### EXERCISE REQUIREMENTS
Task for the records below: copy exactly from the first line on, stopping once the line with "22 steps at" is copied, and leave out the pictures.

START DATA RECORDS

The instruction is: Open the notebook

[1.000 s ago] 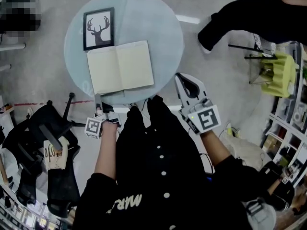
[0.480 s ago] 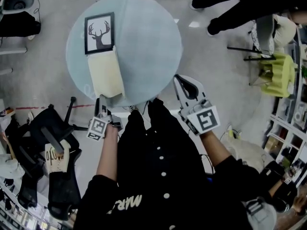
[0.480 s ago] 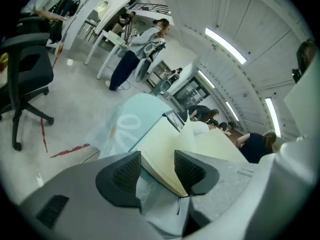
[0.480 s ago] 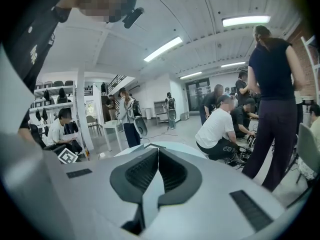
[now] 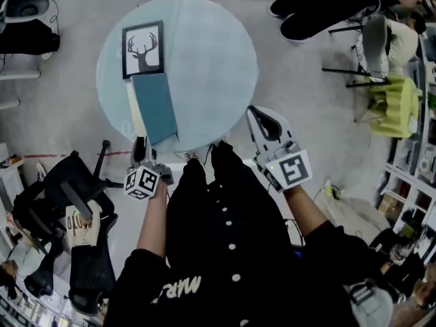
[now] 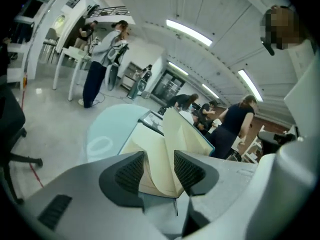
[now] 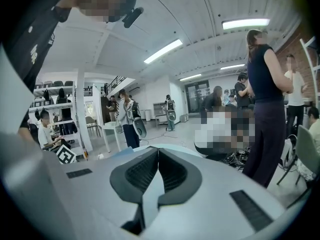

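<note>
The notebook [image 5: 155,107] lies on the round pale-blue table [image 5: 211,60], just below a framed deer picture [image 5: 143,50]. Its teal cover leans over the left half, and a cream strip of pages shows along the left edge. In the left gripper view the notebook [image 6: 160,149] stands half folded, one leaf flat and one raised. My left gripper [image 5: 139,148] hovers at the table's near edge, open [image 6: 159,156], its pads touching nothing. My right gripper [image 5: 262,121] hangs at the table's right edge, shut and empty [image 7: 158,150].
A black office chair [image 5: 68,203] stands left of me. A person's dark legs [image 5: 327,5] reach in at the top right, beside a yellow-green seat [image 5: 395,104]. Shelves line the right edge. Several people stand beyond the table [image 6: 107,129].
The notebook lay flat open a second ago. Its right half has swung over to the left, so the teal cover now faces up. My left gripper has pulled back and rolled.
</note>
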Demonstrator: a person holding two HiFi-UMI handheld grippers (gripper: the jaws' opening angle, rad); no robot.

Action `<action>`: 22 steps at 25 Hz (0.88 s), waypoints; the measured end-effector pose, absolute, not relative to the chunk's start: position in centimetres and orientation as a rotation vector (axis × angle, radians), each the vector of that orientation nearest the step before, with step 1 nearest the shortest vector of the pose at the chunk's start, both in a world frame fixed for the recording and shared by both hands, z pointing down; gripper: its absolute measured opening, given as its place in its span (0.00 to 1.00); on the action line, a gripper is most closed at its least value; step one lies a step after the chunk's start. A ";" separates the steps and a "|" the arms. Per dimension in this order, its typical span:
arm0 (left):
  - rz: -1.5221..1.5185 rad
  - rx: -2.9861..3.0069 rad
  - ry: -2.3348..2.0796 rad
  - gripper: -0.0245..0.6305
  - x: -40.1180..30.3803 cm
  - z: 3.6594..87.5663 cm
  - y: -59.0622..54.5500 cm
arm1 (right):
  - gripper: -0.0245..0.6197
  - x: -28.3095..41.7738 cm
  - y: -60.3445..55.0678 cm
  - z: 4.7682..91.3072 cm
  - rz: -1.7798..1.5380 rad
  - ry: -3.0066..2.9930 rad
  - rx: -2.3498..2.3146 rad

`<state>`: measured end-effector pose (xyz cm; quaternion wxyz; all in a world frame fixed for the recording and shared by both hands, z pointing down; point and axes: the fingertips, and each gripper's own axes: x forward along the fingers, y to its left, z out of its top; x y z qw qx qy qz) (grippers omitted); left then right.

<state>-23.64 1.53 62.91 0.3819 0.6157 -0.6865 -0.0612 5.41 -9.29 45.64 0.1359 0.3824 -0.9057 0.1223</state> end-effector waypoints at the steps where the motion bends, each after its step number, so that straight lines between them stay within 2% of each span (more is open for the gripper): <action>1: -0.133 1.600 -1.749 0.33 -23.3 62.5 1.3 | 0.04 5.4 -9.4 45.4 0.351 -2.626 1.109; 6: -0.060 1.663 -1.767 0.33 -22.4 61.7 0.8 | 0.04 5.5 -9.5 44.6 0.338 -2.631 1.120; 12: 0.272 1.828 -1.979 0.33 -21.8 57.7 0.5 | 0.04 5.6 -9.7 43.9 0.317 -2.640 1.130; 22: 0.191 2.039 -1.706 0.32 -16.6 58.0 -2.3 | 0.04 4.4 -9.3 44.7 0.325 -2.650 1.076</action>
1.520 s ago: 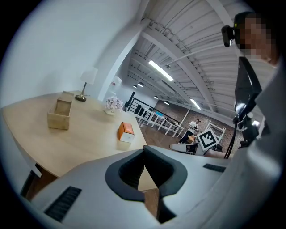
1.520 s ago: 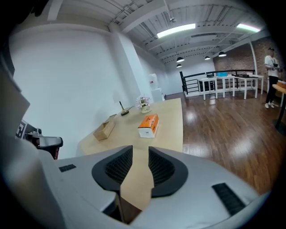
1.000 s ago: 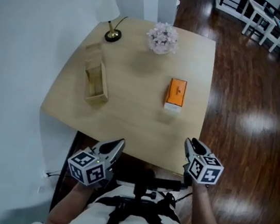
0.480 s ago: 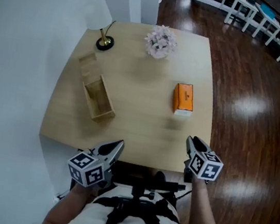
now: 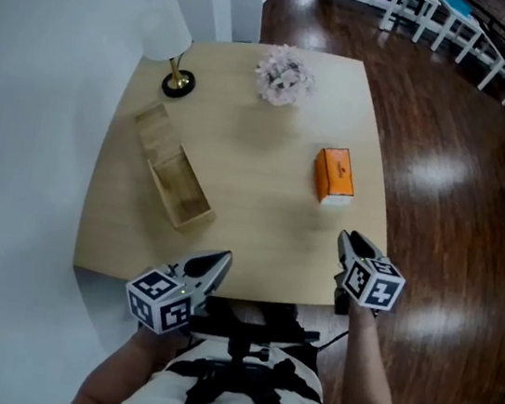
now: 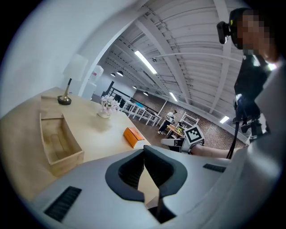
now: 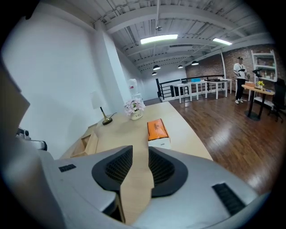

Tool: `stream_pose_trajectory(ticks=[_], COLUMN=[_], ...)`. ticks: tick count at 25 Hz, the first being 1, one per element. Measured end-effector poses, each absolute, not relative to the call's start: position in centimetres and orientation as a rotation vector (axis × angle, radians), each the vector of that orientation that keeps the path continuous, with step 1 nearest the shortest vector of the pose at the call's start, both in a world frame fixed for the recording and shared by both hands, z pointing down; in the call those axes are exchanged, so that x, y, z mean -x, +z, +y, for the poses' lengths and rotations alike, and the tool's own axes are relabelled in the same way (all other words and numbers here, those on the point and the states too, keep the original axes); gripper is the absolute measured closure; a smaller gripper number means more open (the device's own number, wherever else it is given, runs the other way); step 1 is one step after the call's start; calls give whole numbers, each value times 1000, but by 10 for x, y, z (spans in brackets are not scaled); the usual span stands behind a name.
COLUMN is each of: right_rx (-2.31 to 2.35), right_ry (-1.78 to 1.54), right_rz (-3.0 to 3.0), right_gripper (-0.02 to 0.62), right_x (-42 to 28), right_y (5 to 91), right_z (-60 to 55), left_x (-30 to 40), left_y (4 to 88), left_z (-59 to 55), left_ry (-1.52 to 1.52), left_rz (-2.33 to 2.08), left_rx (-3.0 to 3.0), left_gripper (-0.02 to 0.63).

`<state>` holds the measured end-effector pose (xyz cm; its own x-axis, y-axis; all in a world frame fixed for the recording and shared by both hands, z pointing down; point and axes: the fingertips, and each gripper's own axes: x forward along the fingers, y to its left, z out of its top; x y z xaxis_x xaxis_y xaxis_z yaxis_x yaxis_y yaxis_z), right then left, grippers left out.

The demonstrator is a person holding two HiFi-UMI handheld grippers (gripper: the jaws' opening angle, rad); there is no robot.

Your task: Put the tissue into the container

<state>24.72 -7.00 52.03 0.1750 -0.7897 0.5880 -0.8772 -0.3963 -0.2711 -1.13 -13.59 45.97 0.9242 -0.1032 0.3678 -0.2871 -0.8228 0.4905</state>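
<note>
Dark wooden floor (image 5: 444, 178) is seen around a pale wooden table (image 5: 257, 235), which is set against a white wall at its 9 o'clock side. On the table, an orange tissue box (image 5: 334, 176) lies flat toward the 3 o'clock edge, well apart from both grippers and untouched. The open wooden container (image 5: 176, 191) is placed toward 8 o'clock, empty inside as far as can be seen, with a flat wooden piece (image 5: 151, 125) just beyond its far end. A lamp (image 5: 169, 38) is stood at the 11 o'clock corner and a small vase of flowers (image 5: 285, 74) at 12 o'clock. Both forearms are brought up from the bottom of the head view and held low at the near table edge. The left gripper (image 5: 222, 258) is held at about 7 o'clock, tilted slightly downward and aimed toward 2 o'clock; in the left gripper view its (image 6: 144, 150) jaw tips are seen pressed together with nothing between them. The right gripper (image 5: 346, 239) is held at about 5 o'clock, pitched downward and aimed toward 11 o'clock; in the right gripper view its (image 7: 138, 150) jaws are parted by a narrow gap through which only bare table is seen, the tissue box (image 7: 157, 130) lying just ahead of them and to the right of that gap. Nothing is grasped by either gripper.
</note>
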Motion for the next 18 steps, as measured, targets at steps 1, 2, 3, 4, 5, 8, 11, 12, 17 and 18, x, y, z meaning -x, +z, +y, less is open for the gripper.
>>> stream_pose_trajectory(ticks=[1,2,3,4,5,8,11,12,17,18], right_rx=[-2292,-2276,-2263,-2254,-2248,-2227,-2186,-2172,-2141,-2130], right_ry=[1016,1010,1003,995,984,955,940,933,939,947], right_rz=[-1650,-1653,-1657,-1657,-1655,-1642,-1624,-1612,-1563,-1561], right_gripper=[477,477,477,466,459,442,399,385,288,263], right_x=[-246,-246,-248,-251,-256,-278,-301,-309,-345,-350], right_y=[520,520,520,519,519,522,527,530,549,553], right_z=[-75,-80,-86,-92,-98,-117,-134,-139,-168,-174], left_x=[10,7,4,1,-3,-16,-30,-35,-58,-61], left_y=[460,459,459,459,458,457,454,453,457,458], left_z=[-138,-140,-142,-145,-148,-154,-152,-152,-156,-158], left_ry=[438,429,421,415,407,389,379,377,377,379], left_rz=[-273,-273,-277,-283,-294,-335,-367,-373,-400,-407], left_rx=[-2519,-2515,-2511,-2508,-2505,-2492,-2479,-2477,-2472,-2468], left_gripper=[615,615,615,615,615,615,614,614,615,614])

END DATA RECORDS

### PROBLEM SOLUTION
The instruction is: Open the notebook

[1.000 s ago] 
[0.480 s ago] 
[0.480 s ago] 
[0.480 s ago] 
[now] 
[now] 
[now] 

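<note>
The notebook [image 5: 155,107] lies on the round pale-blue table [image 5: 211,60], just below a framed deer picture [image 5: 143,50]. Its teal cover leans over the left half, and a cream strip of pages shows along the left edge. In the left gripper view the notebook [image 6: 160,149] stands half folded, one leaf flat and one raised. My left gripper [image 5: 139,148] hovers at the table's near edge, open [image 6: 159,156], its pads touching nothing. My right gripper [image 5: 262,121] hangs at the table's right edge, shut and empty [image 7: 158,150].
A black office chair [image 5: 68,203] stands left of me. A person's dark legs [image 5: 327,5] reach in at the top right, beside a yellow-green seat [image 5: 395,104]. Shelves line the right edge. Several people stand beyond the table [image 6: 107,129].
The notebook lay flat open a second ago. Its right half has swung over to the left, so the teal cover now faces up. My left gripper has pulled back and rolled.
</note>
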Demonstrator: a person holding two HiFi-UMI handheld grippers (gripper: the jaws' opening angle, rad); no robot.

Action `<action>`: 22 steps at 25 Hz (0.88 s), waypoints; the measured end-effector pose, absolute, not relative to the chunk's start: position in centimetres and orientation as a rotation vector (axis × angle, radians), each the vector of that orientation nearest the step before, with step 1 nearest the shortest vector of the pose at the chunk's start, both in a world frame fixed for the recording and shared by both hands, z pointing down; gripper: its absolute measured opening, given as its place in its span (0.00 to 1.00); on the action line, a gripper is most closed at its least value; step one lies a step after the chunk's start. A ";" separates the steps and a "|" the arms. Per dimension in this order, its typical span:

That completes the answer to the exercise.